💍22

9.7K 950 126
                                    

Hujan tersenyum tipis kala mendengar Glen berceloteh. Meski tidak terlalu paham, Hujan tetap berusaha memberikan reaksi.

"Ama, nih." tangan mungil itu menyodorkan dot kosong kepada Hujan yang segera diterima balik.

"Glen tidur, ya. Udah malem." ucap Hujan menaruh dot balita itu ke atas nakas. Sebagai respon, Glen memberikan anggukan yang membuat Hujan merebahkan tubuhnya diikuti Glen kemudian.

Menepuk-nepuk pelan bokongnya, Hujan melempar pandangannya ke arah jendela. Terhitung sudah 2 hari Hujan berada di sini merawat Glen dan dua hari pula ini jiwa dan raganya seakan ingin segera pergi meninggalkan kediaman Awan.

Tak bisa dipungkiri, Hujan masih terbawa oleh bayangan di setiap sudut rumah Awan. Dan ternyata dirinya masih selemah itu.

Menghela napas panjang, Hujan melirik Glen. Wajahnya mirip sekali dengan Awan, tidak ada wajah Kia. Tersenyum tipis, Hujan mengelus kedua alis anak itu. Jikalau boleh jujur, Hujan cukup menyayangi Glen terlepas cerita yang terjadi di masa lalu.

Tidak ada setitik pun kebenciannya pada Glen, anak ini terlalu polos dan lugu. Entahlah ketika dia dewasa kelak.

Menggelengkan kepalanya, Hujan beralih menarik selimut usai memastikan Glen terlelap. Dan seperti malam-malam sebelumnya, Hujan akan rutin mengoleskan salep pada bagian tubuh Glen yang terdapat memar.

Selesai pada rutinitasnya, Hujan bangkit namun dering dari ponselnya membuatnya beralih meraih ponselnya.

Mengetahui si penelpon adalah Khatulistiwa, Hujan segera keluar dari kamar. Takut bila suaranta sewaktu-waktu membangunkan Glen.

"Hallo, Bang." sapanya ketika panggilan terhubung.

"Rain, Abang kangen." suara Khatulistiwa yang seperti rengekan itu mengundang satu sudut bibir Hujan berkedut.

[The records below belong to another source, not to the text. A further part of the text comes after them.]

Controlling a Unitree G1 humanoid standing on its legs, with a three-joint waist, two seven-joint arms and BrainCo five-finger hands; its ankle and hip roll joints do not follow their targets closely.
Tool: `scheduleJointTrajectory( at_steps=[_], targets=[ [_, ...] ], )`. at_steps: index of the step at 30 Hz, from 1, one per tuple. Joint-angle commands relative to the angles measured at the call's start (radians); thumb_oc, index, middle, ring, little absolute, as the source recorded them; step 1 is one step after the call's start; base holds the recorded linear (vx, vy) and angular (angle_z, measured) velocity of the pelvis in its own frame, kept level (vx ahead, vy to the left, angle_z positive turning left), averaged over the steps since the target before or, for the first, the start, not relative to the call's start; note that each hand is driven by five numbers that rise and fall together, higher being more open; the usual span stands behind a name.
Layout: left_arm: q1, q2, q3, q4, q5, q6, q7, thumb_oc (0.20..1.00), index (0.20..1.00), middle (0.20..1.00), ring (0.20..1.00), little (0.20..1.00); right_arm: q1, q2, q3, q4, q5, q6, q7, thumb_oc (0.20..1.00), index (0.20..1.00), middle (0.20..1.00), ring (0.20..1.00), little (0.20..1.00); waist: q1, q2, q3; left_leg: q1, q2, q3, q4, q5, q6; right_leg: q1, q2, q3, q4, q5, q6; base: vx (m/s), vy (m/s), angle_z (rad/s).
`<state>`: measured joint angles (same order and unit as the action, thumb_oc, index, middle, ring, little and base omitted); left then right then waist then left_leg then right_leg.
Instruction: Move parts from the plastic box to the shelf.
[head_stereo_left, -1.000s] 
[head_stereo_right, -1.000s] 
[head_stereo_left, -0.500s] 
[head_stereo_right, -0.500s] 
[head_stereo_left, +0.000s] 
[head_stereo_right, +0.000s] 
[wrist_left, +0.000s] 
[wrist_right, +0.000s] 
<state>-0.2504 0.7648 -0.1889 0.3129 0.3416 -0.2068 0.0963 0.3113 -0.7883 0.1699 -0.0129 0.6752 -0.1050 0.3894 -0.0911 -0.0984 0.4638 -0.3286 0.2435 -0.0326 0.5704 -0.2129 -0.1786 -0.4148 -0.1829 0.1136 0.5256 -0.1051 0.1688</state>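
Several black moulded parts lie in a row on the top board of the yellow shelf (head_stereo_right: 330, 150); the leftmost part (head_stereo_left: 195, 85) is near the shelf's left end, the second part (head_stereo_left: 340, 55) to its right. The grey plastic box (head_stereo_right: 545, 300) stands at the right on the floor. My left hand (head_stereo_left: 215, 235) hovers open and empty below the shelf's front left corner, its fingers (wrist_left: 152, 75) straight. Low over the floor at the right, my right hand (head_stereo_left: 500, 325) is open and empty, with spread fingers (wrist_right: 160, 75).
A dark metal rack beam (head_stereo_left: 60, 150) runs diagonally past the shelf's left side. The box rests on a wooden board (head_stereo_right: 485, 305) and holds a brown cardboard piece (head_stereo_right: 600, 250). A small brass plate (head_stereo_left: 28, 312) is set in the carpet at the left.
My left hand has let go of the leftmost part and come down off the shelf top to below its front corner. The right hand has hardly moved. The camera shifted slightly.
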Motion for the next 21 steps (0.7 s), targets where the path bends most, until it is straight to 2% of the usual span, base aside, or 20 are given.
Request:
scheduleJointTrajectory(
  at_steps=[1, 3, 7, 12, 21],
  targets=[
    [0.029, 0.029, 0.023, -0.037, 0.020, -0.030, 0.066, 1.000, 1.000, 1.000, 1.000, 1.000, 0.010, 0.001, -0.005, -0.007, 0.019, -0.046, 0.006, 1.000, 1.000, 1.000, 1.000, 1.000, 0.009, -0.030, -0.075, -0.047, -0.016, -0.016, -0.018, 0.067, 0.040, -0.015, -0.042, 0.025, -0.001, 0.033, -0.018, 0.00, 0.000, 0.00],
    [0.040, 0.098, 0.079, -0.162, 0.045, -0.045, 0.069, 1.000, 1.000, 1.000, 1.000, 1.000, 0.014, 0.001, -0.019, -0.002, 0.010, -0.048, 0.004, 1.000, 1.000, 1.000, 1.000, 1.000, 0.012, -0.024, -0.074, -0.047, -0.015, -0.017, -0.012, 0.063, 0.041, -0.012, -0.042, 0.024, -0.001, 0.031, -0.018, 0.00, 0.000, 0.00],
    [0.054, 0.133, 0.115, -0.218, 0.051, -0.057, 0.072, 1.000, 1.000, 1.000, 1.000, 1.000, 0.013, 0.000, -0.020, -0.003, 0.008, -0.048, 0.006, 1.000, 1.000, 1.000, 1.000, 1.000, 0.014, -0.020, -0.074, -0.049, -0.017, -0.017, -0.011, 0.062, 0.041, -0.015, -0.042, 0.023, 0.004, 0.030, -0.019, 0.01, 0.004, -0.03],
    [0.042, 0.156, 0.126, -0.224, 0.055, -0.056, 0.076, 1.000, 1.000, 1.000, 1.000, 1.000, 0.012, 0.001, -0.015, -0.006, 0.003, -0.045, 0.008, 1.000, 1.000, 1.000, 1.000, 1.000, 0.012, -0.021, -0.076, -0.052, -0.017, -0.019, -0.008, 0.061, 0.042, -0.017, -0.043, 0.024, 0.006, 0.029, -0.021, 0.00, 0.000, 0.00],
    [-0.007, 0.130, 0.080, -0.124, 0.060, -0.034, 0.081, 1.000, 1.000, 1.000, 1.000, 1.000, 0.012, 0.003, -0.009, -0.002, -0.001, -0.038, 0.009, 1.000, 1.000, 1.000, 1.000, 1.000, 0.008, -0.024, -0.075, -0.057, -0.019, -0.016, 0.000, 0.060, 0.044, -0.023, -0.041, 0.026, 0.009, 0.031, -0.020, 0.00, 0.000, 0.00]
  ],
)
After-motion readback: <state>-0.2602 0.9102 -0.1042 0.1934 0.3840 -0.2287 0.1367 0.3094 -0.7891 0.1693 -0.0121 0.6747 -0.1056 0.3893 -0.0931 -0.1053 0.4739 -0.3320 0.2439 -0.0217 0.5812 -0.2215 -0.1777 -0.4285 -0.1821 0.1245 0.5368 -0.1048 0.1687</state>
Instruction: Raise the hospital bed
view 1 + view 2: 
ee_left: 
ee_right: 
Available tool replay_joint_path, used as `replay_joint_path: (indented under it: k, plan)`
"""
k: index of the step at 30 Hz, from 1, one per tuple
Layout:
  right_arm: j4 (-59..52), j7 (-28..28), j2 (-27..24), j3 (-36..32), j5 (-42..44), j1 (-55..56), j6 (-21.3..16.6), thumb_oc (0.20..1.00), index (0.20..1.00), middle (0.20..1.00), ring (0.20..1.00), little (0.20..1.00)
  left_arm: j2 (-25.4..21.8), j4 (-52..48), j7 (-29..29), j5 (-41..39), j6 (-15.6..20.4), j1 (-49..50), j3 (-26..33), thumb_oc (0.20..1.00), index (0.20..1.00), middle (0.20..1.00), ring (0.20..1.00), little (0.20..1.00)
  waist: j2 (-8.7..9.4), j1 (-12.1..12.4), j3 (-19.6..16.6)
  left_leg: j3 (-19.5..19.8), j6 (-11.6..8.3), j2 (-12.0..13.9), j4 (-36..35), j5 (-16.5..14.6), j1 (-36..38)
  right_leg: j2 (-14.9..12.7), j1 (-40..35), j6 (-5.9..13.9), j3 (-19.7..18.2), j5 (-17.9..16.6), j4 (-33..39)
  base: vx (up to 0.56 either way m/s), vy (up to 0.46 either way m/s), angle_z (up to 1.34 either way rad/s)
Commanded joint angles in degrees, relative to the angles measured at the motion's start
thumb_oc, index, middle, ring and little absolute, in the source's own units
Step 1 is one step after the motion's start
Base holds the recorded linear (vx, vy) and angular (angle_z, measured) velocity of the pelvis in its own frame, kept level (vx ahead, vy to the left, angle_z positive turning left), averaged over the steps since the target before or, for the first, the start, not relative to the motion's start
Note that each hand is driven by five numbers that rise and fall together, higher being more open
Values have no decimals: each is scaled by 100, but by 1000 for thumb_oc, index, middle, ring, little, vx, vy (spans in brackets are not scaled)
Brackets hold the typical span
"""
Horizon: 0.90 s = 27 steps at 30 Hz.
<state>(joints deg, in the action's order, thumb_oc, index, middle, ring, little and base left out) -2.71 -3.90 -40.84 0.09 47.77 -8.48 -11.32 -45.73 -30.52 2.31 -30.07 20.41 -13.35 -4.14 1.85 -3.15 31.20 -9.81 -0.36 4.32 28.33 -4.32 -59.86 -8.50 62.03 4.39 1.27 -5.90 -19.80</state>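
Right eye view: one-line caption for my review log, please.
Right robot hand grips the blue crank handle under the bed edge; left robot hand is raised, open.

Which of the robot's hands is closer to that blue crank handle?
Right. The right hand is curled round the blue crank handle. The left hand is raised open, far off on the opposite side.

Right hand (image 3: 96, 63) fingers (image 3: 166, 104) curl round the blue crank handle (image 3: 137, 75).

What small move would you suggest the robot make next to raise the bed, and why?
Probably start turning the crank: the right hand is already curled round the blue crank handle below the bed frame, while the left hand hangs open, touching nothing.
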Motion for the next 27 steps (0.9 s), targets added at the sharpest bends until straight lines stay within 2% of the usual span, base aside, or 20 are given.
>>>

Belakangan ini Khatulistiwa teramat sibuk, kerjaannya seakan tidak ada habisnya. Bahkan dia harus pintar-pintar menghubungi Hujan, sekedar melepas rindu meski hanya suara dari telpon.

"Bang Katu udah makan?" tanya Hujan sambil berjalan ke arah jendela dan menatap langit malam yang tidak berbintang.

"Abang belum sempat. Kerjaan entah kenapa gak ada habis-habisnya. Bahkan Abang mandi dua hari sekali." keluhnya menjadikan Hujan kasihan.

"Bang Katu harus ingat kesehatan. Belakangan ini cuaca juga gak bagus." katanya yang ditanggapi sang kekasih dengan gumaman.

"Rindu kamu. Gimana keadaan Glen?"

Sebelum menjawab, Hujan mengalihkan tatapannya pada pintu kamar Glen sejenak lalu berujar. "Sudah ada perkembangan. Aku harap minggu ini sudah bisa pulang."

"Tau gak, tiap mau tidur aku selalu berdoa, semoga anak pak Awan cepat sembuh. Menahan rindu itu gak enak, Rain. Gak ketemu kamu selama beberapa hari ini udah buat aku bagai sendal yang kehilangan pasangannya. Gak imbang."

Hujan tertawa begitu mendengar perumpamaan Khatulistiwa.

Keduanya terus mengobrol sampai menit kesepuluh Khatulistiwa harus mengakhiri panggilannya lantaran ada pekerjaan yang kembali mendatanginya.

"Selamat bekerja, Sayang." Hujan cepat mematikan panggilannya sesaat mengatakan kalimat terakhir, tanpa tau di sebrang sana Khatulistiwa berjenggit dari duduknya.

Menggigit bibirnya, Hujan berbalik, sedetik kemudian tersentak begitu eksistensi Awan sudah duduk anteng di sofa.

"Sepertinya aku salah mempercayakan Glen padamu." katanya sembari bersedekap dada dan menatap Hujan lurus. Yang ditatap hanya mengerutkan alisnya.